The cardiac output slightly decreased from 3.8 ± 0.7 to 3.2 ± 0.7 l/min (P = 0.054; Supplemental Digital Content fig. 12, http://links.lww.com/ALN/C261), as well as the mean arterial pressure (P < 0.001; Supplemental Digital Content fig. 13, http://links.lww.com/ALN/C261). In contrast, pulmonary artery (Supplemental Digital Content fig. 14, http://links.lww.com/ALN/C261), wedge (Supplemental Digital Content fig. 15, http://links.lww.com/ALN/C261), and central venous pressures (Supplemental Digital Content fig. 16, http://links.lww.com/ALN/C261) slightly but significantly increased (P = 0.008, 0.041, and 0.002 respectively). The fluid balance and norepinephrine infusion rate were similar to the high VT groups (Supplemental Digital Content figs. 17 and 18, http://links.lww.com/ALN/C261). The extravascular lung water increased at lower pace compared to the high VT groups, but after 48 h reached similar values (rising from 264 ± 35 to 423 ± 184 ml, P < 0.001; Supplemental Digital Content fig. 19, http://links.lww.com/ALN/C261).
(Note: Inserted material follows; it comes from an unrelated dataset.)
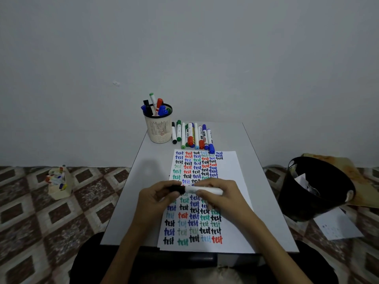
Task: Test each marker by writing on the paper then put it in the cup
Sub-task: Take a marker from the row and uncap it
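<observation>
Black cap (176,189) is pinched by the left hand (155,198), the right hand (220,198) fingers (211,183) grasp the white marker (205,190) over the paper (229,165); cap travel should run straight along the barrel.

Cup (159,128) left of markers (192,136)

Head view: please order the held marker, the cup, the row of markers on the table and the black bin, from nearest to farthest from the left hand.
1. The marker: gripped by the left hand, over the paper.
2. The cup at the far left of the table, and the row of markers beside it: too close to call.
3. The black bin: on the floor, to the right.
</observation>
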Available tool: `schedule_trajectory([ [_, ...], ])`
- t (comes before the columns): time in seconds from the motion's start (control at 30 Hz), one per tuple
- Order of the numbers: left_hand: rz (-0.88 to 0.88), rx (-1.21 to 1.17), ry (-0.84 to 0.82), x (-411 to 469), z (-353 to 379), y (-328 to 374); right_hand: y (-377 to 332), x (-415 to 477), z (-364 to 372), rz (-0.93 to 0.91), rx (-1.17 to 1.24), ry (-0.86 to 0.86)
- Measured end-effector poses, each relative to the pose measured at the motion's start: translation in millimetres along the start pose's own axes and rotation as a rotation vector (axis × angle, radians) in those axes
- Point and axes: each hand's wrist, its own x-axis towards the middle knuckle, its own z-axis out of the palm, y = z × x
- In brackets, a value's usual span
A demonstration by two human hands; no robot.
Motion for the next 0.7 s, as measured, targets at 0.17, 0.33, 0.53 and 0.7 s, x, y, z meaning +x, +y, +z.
schedule_trajectory([
  [0.17, 0.03, 0.092, -0.007, 1.1, 2.0, 2.3, 0.6, 0.4, 3.3, -0.006, -0.098, 0.004],
  [0.33, 0.083, 0.165, -0.004, 2.9, -2.9, 1.3, 0.4, 1.0, 12.2, 0.034, -0.027, 0.04],
  [0.53, 0.121, 0.17, 0.022, 0.0, 1.2, 2.4, -1.2, 0.8, 6.1, 0.038, -0.022, -0.012],
  [0.7, 0.115, 0.087, 0.081, -2.2, 4.2, 5.0, -22.4, 30.8, -2.6, -0.17, -0.646, -0.109],
])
Pao2 (Supplemental Digital Content fig. 21, http://links.lww.com/ALN/C261) remained constant throughout the experiment (P = 0.938), while arterial partial pressure of CO2 (Supplemental Digital Content fig. 22, http://links.lww.com/ALN/C261) and pH (Supplemental Digital Content fig. 23, http://links.lww.com/ALN/C261) decreased, similar to the high VT groups. The dead space fraction was significantly higher throughout the experiment than in high VT groups (48.1 ± 7.6 vs. 31.8 ± 11.7%; Supplemental Digital Content fig. 24, http://links.lww.com/ALN/C261), while the shunt fraction (Supplemental Digital Content fig. 25, http://links.lww.com/ALN/C261) remained similarly constant at 5%.
High PEEP Groups
After applying 25 cm H2O of PEEP, the plateau pressure sharply and immediately increased from 15.4 ± 2.4 up to 52.3 ± 5.4 cm H2O, and the driving pressure rose from 10.2 ± 2.6 to 28.3 ± 4.9 cm H2O, while the lung stress increased from 7.8 ± 2.8 to 32.1 ± 7.7 cm H2O. No significant differences in these variables were found between higher- and lower-power categories. In contrast to the other two strategies, however, plateau pressure (Supplemental Digital Content fig. 2, http://links.lww.com/ALN/C261), driving pressure (Supplemental Digital Content fig. 3, http://links.lww.com/ALN/C261), and lung stress (Supplemental Digital Content fig. 4, http://links.lww.com/ALN/C261) progressively decreased until the end of the experiment, down to 44.8 ± 3.0, 20.3 ± 2.9, and 22.9 ± 5.7 cm H2O, respectively (P < 0.001 for all). The lung elastance (Supplemental Digital Content fig. 5, http://links.lww.com/ALN/C261) immediately increased after the application of the high PEEP setting from 24.3 ± 8.2 to 64.4 ± 18.8 cm H2O but later decreased down to 38.6 ± 14.1 cm H2O (P < 0.001). The lung strain rose immediately from 1.0 ± 0.2 to 3.8 ± 0.6 after PEEP application, increased to a maximum of 5.7 ± 1.4 after 30 h, and stabilized to 5.2 ± 1.6 near the end of the experiment (Supplemental Digital Content fig. 6, http://links.lww.com/ALN/C261). The baseline specific lung elastance (7.8 ± 2.4 cm H2O) after 24 h sharply decreased compared to the other ventilatory strategies, reaching a minimum of 4.5 ± 0.9 cm H2O by the end of the experiment (P < 0.001; Supplemental Digital Content fig. 7, http://links.lww.com/ALN/C261). The FRC decreased earlier than in the other ventilatory strategies due to the low FRC recorded in the three pigs that developed pneumothorax; nonetheless, its values at the end of the experiment were similar to those of the other groups (from 351 ± 35 to 292 ± 67 ml; Supplemental Digital Content fig. 8, http://links.lww.com/ALN/C261).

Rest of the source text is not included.